Task objective
What you return should be the full listing, exactly as given.

Recorded data
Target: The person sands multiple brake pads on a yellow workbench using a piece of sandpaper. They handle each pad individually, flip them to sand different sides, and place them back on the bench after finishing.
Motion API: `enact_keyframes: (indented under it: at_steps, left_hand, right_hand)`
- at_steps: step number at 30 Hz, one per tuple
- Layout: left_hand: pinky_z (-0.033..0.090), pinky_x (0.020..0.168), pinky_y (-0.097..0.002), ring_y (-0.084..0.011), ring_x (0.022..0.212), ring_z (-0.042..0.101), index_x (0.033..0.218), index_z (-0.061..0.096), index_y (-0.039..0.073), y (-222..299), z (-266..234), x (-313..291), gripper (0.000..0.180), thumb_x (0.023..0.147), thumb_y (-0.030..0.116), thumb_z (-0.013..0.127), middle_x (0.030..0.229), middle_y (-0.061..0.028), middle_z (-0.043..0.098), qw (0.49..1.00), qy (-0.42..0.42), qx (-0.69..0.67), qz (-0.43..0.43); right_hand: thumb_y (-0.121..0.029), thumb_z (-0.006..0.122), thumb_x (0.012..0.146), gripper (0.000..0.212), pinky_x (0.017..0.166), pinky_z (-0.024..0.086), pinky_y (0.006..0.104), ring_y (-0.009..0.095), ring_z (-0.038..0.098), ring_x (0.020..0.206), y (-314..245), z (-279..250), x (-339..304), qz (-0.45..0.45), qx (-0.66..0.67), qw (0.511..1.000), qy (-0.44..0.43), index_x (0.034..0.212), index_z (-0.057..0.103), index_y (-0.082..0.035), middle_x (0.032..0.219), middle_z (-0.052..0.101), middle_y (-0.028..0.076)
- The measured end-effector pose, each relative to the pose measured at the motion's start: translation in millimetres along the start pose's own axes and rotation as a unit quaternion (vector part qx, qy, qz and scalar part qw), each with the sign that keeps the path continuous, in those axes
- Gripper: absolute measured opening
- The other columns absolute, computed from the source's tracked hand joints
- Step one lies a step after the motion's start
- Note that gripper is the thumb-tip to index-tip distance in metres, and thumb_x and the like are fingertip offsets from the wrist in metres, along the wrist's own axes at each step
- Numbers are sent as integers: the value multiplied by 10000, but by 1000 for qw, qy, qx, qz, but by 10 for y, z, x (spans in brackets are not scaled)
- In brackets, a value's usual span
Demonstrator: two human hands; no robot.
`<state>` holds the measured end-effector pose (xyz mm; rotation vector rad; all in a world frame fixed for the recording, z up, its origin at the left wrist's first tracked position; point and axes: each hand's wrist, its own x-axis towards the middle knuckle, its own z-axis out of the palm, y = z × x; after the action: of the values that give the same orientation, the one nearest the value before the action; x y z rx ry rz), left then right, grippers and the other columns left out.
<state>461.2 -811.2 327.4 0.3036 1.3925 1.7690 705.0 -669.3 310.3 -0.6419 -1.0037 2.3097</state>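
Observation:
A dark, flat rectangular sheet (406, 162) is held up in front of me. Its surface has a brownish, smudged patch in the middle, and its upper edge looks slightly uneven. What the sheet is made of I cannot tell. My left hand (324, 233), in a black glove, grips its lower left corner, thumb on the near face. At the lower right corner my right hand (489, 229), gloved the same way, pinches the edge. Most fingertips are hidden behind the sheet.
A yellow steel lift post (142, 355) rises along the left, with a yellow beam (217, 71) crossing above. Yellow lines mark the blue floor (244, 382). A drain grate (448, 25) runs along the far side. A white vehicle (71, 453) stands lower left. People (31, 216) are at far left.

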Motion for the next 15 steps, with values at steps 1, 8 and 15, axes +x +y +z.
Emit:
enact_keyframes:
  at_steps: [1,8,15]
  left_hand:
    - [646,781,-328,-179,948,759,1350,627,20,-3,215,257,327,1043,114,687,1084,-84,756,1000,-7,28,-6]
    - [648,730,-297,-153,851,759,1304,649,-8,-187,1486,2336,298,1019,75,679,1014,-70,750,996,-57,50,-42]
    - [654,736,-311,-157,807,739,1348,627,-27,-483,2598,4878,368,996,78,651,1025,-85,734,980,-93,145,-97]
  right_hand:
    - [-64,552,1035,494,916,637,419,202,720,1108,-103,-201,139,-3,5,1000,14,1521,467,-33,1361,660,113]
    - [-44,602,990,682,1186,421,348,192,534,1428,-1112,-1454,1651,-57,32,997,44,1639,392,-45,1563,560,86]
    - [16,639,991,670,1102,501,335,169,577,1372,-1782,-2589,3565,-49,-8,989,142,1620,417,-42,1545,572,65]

Task solution
Target: The person sands multiple brake pads on a yellow workbench using a piece of sandpaper. They handle each pad individually, flip them to sand different sides, and place them back on the bench after finishing.
Motion API: `enact_keyframes: (indented under it: at_steps, left_hand, right_hand)`
- at_steps: step number at 30 Hz, one per tuple
- Layout: left_hand: pinky_z (-0.033..0.090), pinky_x (0.020..0.168), pinky_y (-0.097..0.002), ring_y (-0.084..0.011), ring_x (0.022..0.212), ring_z (-0.042..0.101), index_x (0.033..0.218), index_z (-0.061..0.096), index_y (-0.039..0.073), y (-222..299), z (-266..234), x (-313..291), gripper (0.000..0.180), thumb_x (0.023..0.147), thumb_y (-0.030..0.116), thumb_z (-0.013..0.127), middle_x (0.030..0.229), middle_y (-0.061..0.028), middle_z (-0.043..0.098), qw (0.49..1.00), qy (-0.42..0.42), qx (-0.69..0.67), qz (-0.43..0.43); right_hand: thumb_y (-0.121..0.029), thumb_z (-0.006..0.122), thumb_x (0.012..0.146), gripper (0.000..0.212), pinky_x (0.017..0.166), pinky_z (-0.024..0.086), pinky_y (0.006..0.104), ring_y (-0.009..0.095), ring_z (-0.038..0.098), ring_x (0.020..0.206), y (-314..245), z (-279..250), x (-339..304), qz (-0.45..0.45), qx (-0.66..0.67), qw (0.511..1.000), qy (-0.44..0.43), index_x (0.034..0.212), index_z (-0.057..0.103), index_y (-0.082..0.035), middle_x (0.032..0.219), middle_z (-0.052..0.101), middle_y (-0.028..0.076)
- The measured end-effector pose, each relative to the pose measured at the motion's start: translation in millimetres along the start pose's own axes and rotation as a unit quaternion (vector part qx, qy, qz and scalar part qw), each with the sign that keeps the path continuous, in those axes
- Gripper: absolute measured opening
- The other columns absolute, computed from the source's tracked hand joints
- Step one lies a step after the motion's start
- Note that gripper is the thumb-tip to index-tip distance in metres, and thumb_x and the like are fingertip offsets from the wrist in metres, along the wrist's own axes at each step
- Numbers are sent as integers: the value multiplied by 10000, but by 1000 for qw, qy, qx, qz, but by 10 for y, z, x (spans in brackets are not scaled)
- In brackets, a value's usual span
Demonstrator: two human hands; no robot.
`<state>` holds the measured end-effector pose (xyz mm; rotation vector rad; all in a world frame fixed for the recording, z up, its origin at the left wrist's first tracked position; point and axes: each hand's wrist, its own x-axis towards the middle knuckle, its own z-axis out of the palm, y = z × x; after the action: of the values that give the same orientation, the one nearest the value before the action; x y z rx ry rz), left then right, grippers and the other columns left out.
<state>461.2 -811.2 327.4 0.3036 1.3925 1.7690 705.0 -669.3 310.3 -0.6419 -1.0037 2.3097</state>
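Observation:
A dark, flat rectangular sheet (406, 162) is held up in front of me. Its surface has a brownish, smudged patch in the middle, and its upper edge looks slightly uneven. What the sheet is made of I cannot tell. My left hand (324, 233), in a black glove, grips its lower left corner, thumb on the near face. At the lower right corner my right hand (489, 229), gloved the same way, pinches the edge. Most fingertips are hidden behind the sheet.
A yellow steel lift post (142, 355) rises along the left, with a yellow beam (217, 71) crossing above. Yellow lines mark the blue floor (244, 382). A drain grate (448, 25) runs along the far side. A white vehicle (71, 453) stands lower left. People (31, 216) are at far left.
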
Motion for the next 15 steps, with values at steps 1, 8 and 15, axes +x +y +z.
Emit:
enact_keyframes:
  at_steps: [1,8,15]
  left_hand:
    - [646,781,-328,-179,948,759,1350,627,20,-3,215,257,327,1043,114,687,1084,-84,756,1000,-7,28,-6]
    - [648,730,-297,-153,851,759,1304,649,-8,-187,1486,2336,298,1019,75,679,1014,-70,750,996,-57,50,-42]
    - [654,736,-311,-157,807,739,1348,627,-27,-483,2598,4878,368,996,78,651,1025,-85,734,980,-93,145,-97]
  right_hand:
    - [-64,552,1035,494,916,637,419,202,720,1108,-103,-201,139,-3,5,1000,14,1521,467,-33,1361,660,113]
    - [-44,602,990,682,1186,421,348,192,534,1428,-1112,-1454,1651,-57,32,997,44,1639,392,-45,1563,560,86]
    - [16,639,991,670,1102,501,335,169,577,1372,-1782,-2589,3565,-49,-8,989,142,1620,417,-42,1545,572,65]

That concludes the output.